El Yacoubi Hind, Lemine Sow Mohamed, El Ghouti Meryem, Kettani Fouad, Gamra Lamia, Mestari Amina, Jabri Lamia, Elghissassi Ibrahim, Errihani Hassan
Faculty of Medicine and Pharmacy, Mohammed V University, Rabat, Morocco.
Department of Medical Oncology, National Institute of Oncology, Rabat, Morocco.
Gulf J Oncolog. 2020 May;1(33):40-44.
Epidermal growth factor receptor (EGFR) mutations are a heterogeneous group of genetic alterations mainly identified in lung adenocarcinoma (AC). They occur in exon 18 to 20 of the EGFR gene. Common EGFR mutations are deletions in exon 19 and substitutions in exon 21, while mutations in exon 18 and exon 20 are rare. Their response to tyrosine kinase inhibitors (TKI) is different, common EGFR mutations are more sensitive to TKI with better response rate and survival, whereas rare EGFR mutations are TKI resistant with poor prognosis and clinical outcomes. The objective of the present study was to report the frequency and characteristics of rare EGFR mutations in a group of Moroccan patients with lung AC harboring a positive EGFR mutation.
All cases of Moroccan patients with lung AC harboring mutated EGFR were collected from 334 EGFR test requested. Common EGFR mutations were defined as deletions in exon 19 and substitutions in exon 21 while mutation in exons 18 and 20 were qualified as rare EGFR mutations. Patients' characteristics were reported and compared between the two groups of common and rare EGFR mutations.
EGFR mutations were positive in 73/334 of all requested tests. Common EGFR mutations accounted 89% (65/73). Rare EGFR mutations were present in 8 cases (11%). Rare EGFR mutations were composed of 62.5% exon 18 mutations (5/8) and 37.5% exon 20 mutation (3/8). The frequency of regular smokers in patients with tumors expressing rare EGFR mutations was significantly higher than that found in patients with tumors having common EGFR mutations (p=0.013).
The frequency found in the present study was consistent with the literature data. However, we found that rare EGFR mutations occurred mostly in exon 18 rather than exon 20, findings that are discordant with the available literature. Thus, we could suggest that Moroccan patients with rare EGFR mutations would benefit more from TKI treatment.

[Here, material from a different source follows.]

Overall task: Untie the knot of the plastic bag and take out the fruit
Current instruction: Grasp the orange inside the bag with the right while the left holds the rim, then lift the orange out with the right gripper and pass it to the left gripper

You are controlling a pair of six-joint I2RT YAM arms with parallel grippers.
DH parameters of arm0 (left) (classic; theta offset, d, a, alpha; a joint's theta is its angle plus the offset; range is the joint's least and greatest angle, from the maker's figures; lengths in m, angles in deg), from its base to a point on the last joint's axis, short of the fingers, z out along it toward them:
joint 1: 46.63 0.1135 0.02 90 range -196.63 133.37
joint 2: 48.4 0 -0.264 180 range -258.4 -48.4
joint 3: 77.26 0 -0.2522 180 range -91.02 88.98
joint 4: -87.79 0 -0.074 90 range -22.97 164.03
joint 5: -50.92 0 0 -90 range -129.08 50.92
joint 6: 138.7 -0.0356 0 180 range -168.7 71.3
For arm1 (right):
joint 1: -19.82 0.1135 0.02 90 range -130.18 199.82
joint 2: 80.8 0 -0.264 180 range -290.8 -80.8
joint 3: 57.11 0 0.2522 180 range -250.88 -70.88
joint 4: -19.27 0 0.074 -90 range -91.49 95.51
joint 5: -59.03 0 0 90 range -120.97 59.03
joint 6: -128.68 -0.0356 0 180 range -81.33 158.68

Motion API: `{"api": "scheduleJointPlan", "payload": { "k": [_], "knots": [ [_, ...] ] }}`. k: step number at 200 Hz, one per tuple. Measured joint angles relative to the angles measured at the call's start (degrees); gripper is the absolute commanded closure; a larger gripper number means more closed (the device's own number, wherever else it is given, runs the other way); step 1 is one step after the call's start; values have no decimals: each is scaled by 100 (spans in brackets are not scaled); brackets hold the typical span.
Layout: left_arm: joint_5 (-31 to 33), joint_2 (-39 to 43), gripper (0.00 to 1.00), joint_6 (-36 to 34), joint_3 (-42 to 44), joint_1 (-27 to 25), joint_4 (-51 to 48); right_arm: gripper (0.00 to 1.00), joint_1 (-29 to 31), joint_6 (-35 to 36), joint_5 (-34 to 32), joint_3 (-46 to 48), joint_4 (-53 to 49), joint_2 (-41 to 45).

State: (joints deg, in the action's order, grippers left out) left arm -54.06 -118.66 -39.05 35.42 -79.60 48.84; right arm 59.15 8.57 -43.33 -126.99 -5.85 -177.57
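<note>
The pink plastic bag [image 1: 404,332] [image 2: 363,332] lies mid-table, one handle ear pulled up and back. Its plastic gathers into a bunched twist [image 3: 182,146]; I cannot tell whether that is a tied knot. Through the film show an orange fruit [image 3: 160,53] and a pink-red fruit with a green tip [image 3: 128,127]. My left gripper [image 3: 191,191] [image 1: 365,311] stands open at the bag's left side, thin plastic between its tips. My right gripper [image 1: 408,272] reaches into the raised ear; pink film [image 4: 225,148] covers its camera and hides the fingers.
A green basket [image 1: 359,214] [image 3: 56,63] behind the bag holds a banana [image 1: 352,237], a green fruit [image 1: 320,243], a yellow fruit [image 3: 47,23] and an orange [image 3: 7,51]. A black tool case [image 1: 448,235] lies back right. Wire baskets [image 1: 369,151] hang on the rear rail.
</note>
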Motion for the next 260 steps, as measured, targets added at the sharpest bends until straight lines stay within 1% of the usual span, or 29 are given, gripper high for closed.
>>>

Rare EGFR mutations are a heterogeneous subset of genetic alterations in lung AC. Their study deserves a real relevant interest. Some one tenth of lung AC tumors in Moroccan patients harbor a rare EGFR mutation. Further prospective studies are needed, in larger numbers of patients, to assess their specific characteristics and outcomes.
表皮生长因子受体(EGFR)突变是一组异质性的基因改变,主要在肺腺癌(AC)中被发现。它们发生在EGFR基因的第18至20外显子。常见的EGFR突变是第19外显子缺失和第21外显子替换,而第18和第20外显子的突变则较为罕见。它们对酪氨酸激酶抑制剂(TKI)的反应不同,常见的EGFR突变对TKI更敏感,反应率和生存率更高,而罕见的EGFR突变则对TKI耐药,预后和临床结果较差。本研究的目的是报告一组携带EGFR阳性突变的摩洛哥肺腺癌患者中罕见EGFR突变的频率和特征。
从334例EGFR检测申请中收集所有携带EGFR突变的摩洛哥肺腺癌患者病例。常见的EGFR突变定义为第19外显子缺失和第21外显子替换,而第18和第20外显子的突变则被视为罕见EGFR突变。报告患者特征,并在常见和罕见EGFR突变两组之间进行比较。
在所有申请检测的334例中,73例EGFR突变呈阳性。常见的EGFR突变占89%(65/73)。8例(11%)存在罕见EGFR突变。罕见EGFR突变中,第18外显子突变占62.5%(5/8),第20外显子突变占37.5%(3/8)。表达罕见EGFR突变的肿瘤患者中经常吸烟者的频率显著高于具有常见EGFR突变的肿瘤患者(p=0.013)。
本研究中发现的频率与文献数据一致。然而,我们发现罕见EGFR突变大多发生在第18外显子而非第20外显子,这一发现与现有文献不一致。因此,我们可以认为携带罕见EGFR突变的摩洛哥患者可能从TKI治疗中获益更多。
罕见EGFR突变是肺腺癌中基因改变的一个异质性亚组。对它们的研究值得真正关注。摩洛哥患者中约十分之一的肺腺癌肿瘤携带罕见EGFR突变。需要进一步进行更大规模患者的前瞻性研究,以评估其具体特征和结果。